From a95e6850228276edd975cfe67b80a6f8389b924a Mon Sep 17 00:00:00 2001
From: Matthias Maiterth <maiterthm@ornl.gov>
Date: Mon, 3 Feb 2025 11:40:44 -0500
Subject: [PATCH 6/8] update to write out account stats into json

---
 args.py           |   2 +
 main.py           |  10 ++--
 raps/account.py   | 116 ++++++++++++++++++++++++++++++++++++++++++++++
 raps/scheduler.py |   2 +
 raps/utils.py     |  22 ++++++---
 5 files changed, 142 insertions(+), 10 deletions(-)
 create mode 100644 raps/account.py

diff --git a/args.py b/args.py
index a209120..2623eb6 100644
--- a/args.py
+++ b/args.py
@@ -34,6 +34,8 @@ parser.add_argument('-w', '--workload', type=str, choices=choices, default=choic
 choices = ['layout1', 'layout2']
 parser.add_argument('-x', '--partitions', nargs='+', default=None, help='List of machine configurations to use, e.g., -x setonix-cpu setonix-gpu')
 parser.add_argument('--layout', type=str, choices=choices, default=choices[0], help='Layout of UI')

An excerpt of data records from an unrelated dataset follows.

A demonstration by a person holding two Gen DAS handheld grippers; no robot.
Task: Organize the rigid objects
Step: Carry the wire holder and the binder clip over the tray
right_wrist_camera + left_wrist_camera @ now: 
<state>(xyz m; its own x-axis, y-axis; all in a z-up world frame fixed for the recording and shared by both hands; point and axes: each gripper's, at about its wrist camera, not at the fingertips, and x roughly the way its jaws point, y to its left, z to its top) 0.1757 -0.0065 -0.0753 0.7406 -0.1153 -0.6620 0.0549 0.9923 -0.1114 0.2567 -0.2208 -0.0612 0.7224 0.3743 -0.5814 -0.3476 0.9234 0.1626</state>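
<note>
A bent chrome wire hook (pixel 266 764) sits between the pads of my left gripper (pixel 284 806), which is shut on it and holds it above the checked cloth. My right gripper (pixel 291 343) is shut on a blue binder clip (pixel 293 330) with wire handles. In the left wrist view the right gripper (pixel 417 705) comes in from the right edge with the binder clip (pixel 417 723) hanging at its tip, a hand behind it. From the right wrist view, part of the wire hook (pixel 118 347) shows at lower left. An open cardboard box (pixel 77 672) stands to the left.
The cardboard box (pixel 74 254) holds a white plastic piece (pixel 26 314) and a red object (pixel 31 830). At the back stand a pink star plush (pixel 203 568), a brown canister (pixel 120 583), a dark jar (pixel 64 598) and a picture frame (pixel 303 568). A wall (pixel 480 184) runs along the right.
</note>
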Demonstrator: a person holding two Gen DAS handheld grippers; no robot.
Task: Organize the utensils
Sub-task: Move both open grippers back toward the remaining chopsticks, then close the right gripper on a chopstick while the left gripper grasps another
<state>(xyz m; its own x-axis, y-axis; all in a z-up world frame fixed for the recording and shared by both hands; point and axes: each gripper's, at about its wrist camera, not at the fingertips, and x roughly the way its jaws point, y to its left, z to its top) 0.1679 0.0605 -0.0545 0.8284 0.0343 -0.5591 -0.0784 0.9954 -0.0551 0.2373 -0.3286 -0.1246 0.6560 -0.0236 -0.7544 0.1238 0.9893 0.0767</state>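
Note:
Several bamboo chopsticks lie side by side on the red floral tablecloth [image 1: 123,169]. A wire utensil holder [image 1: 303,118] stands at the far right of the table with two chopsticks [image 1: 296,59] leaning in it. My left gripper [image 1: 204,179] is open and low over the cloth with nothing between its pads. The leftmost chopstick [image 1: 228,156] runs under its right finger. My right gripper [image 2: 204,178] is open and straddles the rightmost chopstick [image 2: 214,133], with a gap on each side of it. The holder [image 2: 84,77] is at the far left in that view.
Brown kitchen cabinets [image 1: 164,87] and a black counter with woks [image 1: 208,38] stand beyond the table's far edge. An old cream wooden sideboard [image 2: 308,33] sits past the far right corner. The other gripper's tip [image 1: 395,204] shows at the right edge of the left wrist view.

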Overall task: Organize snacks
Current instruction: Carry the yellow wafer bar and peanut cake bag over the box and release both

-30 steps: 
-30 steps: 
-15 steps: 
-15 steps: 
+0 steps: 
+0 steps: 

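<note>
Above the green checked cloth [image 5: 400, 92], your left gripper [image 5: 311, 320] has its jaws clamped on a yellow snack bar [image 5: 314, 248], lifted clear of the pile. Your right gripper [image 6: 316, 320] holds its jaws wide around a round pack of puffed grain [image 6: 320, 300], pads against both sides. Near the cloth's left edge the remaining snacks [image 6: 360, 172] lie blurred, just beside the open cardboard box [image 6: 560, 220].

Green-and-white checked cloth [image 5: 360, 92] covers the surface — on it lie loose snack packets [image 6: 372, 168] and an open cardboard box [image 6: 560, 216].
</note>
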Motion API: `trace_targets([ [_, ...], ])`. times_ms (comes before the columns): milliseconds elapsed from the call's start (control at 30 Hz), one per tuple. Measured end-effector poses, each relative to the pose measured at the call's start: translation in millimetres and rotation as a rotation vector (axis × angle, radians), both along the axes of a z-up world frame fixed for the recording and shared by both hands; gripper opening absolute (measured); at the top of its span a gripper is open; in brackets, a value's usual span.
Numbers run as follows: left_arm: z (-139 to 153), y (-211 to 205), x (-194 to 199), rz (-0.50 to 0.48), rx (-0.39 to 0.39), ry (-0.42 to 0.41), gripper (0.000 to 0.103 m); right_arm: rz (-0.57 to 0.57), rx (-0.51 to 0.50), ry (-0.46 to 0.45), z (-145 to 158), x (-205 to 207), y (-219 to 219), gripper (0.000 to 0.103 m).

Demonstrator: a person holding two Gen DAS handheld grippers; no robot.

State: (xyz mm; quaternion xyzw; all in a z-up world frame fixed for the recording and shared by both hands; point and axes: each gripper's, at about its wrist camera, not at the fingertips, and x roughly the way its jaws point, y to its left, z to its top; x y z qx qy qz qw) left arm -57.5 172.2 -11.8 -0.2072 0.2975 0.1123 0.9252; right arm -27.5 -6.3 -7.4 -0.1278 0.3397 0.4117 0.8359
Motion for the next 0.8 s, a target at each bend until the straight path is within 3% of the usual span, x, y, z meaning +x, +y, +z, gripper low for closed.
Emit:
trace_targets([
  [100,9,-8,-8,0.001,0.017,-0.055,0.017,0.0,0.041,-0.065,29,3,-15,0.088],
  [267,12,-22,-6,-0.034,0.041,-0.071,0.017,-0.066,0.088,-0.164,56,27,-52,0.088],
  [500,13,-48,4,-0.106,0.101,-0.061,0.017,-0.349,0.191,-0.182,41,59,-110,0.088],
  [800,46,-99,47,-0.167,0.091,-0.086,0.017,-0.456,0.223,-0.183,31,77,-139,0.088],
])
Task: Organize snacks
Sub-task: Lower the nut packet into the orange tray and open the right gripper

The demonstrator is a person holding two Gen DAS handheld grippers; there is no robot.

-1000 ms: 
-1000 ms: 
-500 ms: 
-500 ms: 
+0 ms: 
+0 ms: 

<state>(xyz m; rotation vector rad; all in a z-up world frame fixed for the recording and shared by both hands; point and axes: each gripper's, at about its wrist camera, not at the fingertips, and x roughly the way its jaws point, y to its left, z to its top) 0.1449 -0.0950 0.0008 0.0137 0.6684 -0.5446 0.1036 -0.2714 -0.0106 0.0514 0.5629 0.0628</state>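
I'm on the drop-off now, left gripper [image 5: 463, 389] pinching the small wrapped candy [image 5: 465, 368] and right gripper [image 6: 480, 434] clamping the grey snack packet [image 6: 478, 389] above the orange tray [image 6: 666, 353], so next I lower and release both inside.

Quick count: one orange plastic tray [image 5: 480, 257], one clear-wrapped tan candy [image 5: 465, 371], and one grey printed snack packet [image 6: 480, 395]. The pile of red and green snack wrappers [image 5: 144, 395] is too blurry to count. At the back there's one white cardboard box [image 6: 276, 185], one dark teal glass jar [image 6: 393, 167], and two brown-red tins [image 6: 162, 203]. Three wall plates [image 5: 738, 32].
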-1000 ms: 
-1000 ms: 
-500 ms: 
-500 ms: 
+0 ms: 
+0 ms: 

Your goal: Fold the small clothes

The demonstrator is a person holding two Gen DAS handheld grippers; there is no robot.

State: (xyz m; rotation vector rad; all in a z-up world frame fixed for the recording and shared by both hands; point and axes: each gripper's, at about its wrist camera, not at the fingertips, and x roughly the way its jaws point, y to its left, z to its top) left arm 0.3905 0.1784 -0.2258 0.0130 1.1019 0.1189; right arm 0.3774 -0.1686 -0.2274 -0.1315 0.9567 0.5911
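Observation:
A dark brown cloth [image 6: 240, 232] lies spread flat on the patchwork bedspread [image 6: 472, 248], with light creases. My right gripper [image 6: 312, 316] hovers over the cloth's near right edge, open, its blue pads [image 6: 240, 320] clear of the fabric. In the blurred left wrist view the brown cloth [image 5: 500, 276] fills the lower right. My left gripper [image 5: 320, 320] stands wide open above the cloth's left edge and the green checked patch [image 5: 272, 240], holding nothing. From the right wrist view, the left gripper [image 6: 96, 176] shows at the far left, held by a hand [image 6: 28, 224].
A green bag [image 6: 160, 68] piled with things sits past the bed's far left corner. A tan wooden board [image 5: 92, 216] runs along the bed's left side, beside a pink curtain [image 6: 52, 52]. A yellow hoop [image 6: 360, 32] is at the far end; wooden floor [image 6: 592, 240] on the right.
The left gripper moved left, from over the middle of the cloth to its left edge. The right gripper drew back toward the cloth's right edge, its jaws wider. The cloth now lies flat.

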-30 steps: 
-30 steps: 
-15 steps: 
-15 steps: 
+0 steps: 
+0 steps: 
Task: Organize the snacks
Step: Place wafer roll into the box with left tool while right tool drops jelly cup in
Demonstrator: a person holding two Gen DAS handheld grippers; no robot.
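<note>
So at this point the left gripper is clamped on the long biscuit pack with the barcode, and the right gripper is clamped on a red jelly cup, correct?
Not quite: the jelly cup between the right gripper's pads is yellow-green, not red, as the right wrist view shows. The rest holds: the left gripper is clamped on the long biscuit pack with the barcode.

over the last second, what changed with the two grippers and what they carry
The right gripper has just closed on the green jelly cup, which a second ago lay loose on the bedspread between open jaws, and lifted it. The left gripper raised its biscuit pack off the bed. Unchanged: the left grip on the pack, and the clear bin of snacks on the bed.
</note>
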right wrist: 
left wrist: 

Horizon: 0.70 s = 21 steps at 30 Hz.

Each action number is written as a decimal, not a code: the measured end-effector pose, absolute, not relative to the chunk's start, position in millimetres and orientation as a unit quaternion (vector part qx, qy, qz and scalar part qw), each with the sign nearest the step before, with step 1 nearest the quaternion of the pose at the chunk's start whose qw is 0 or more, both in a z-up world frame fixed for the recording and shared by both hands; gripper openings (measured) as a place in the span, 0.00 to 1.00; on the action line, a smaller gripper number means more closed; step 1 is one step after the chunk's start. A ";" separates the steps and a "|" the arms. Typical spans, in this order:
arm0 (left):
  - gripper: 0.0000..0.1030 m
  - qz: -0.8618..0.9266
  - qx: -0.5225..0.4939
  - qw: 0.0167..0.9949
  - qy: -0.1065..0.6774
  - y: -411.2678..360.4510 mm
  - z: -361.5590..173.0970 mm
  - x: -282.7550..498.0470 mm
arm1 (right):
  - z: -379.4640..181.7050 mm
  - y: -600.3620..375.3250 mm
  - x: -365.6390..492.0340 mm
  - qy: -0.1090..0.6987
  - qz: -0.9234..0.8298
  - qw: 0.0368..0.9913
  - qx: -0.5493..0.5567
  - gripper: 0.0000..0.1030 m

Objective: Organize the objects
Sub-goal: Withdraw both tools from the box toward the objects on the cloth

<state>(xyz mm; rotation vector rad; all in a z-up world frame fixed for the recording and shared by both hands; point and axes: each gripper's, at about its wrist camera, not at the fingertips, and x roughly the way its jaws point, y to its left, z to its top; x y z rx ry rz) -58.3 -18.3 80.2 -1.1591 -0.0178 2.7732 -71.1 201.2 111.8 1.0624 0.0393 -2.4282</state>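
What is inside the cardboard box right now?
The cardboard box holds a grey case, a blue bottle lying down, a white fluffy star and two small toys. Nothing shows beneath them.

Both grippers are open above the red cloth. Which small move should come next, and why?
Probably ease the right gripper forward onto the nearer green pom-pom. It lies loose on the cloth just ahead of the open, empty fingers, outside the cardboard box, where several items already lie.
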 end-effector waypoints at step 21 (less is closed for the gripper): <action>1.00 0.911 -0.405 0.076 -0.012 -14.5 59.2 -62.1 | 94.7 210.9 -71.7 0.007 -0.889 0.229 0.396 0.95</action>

+parser.add_argument('--accounts-json', type=str, help='Json of account stats generated in previous run. see raps/accounts.py')
+
 args = parser.parse_args()
 args_dict = vars(args)
 print(args_dict)
diff --git a/main.py b/main.py
index a29035d..e6d3e16 100644
--- a/main.py
+++ b/main.py
@@ -30,6 +30,7 @@ from raps.telemetry import Telemetry
 from raps.workload import Workload
 from raps.weather import Weather
 from raps.utils import create_casename, convert_to_seconds, write_dict_to_file, next_arrival
+from raps.utils import toJSON
 
 config = ConfigManager(system_name=args.system).get_config()
 
@@ -238,7 +239,8 @@ if args.output:
             write_dict_to_file(output_stats, OPATH / 'stats.out')
 
         try:
-            with open(OPATH / 'account-stats.txt') as f:
-                json.dump(sc.accounts, f, indent=4)
-        except:
-            write_dict_to_file(vars(sc.accounts), OPATH / 'account-stats.out')
+            with open(OPATH / 'accounts.json', 'w') as f:
+                json_string = json.dumps(sc.accounts.to_dict())
+                f.write(json_string)
+        except TypeError:
+            raise TypeError(f"{sc.accounts} could not be parsed by json.dump")
diff --git a/raps/account.py b/raps/account.py
new file mode 100644
index 0000000..0ade4bf
--- /dev/null
+++ b/raps/account.py
@@ -0,0 +1,116 @@
+"""
+Module to capture Account classes Classes:
+- Account: representation of an Account
+- Accounts: collection of all accounts
+"""
+import json
+from .job import JobStatistics
+
+
+class Account:
+    """Represents an account of a user.
+
+    Each users holds attributes for accounting and statistics, which is used
+    for summaries
+    Each job consists of various attributes such as the number of nodes required for execution,
+    CPU and GPU utilization, wall time, and other relevant parameters (see utils.job_dict).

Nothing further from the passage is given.